An initial step of the process involves determining each paragraph’s “base direction”: whether the paragraph is left-to-right or right-to-left. The base direction is either explicitly set by the author, inherited from the page, or (typically for user-generated content) detected based on the content of the paragraph. The base direction has two important uses later in the process.

The next step is to split the text into “directional runs”. Each directional run is a sequence of characters with the same direction.

Figure 3: Splitting a text into 3 directional runs

Inside each run, all the characters follow the same order. The runs themselves are ordered for visual representation from left to right or from right to left, depending on the base direction of the paragraph. Figure 4 demonstrates an example of this. This is the first effect of the base direction.

Figure 4: The effect of base direction on the order of runs

Unicode has a “bidi category” property defined for each character that is used to determine the direction of each character. All the Arabic letters are marked as right-to-left characters, while Latin characters have the left-to-right category.

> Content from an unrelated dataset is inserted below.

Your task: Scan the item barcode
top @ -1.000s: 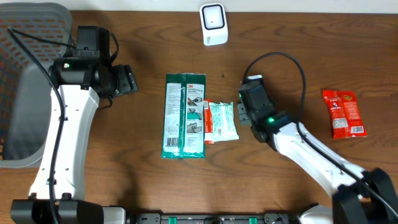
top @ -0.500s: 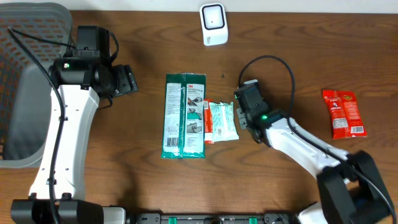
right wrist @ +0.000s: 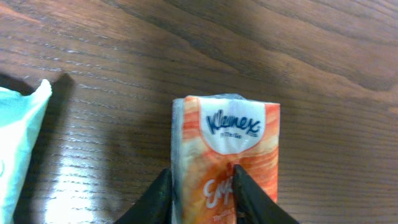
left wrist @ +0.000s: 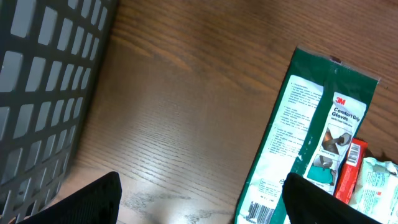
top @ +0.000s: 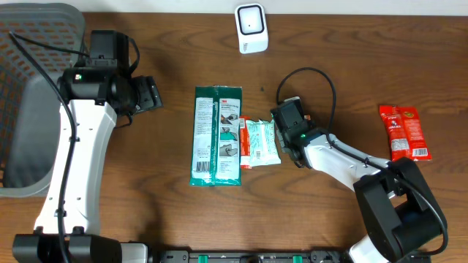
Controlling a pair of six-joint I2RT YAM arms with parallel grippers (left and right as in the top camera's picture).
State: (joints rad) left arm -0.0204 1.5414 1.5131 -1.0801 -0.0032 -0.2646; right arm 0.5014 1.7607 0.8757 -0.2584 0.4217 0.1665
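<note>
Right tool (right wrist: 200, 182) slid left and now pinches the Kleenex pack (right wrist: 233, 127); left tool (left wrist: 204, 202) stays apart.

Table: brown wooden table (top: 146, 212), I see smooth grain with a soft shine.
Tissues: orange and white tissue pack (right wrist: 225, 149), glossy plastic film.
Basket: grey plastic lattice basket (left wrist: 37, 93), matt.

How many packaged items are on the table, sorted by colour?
Dark green: 1, the 3M gloves pack
Pale green: 1, the pale green pack
Orange: 2, the slim orange pack and the Kleenex pack
Red: 1, the red packet
Total: 5
</note>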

Some characters, mostly punctuations, are “neutral”. The direction of these characters is derived from their surrounding characters. If a neutral character is surrounded by characters of the same direction (e.g. an space surrounded by Arabic letters), it gets the direction of its neighbors. Otherwise (e.g. a space between an Arabic and a Latin, or a neutral character appearing at the start or the end of a paragraph), the neutral character gets its direction from the paragraph’s base direction. This is another effect of the base direction in the bidi algorithm.

The above explanation of the bidi algorithm is highly simplified, to convey only the essentials of how Arabic text is transformed for rendering. The actual algorithm deals with many more character types and edge cases. Please refer to Unicode Bidirectional Algorithm basics for more information or Unicode Standard Annex #9, Unicode Bidirectional Algorithm for the official detailed documentation.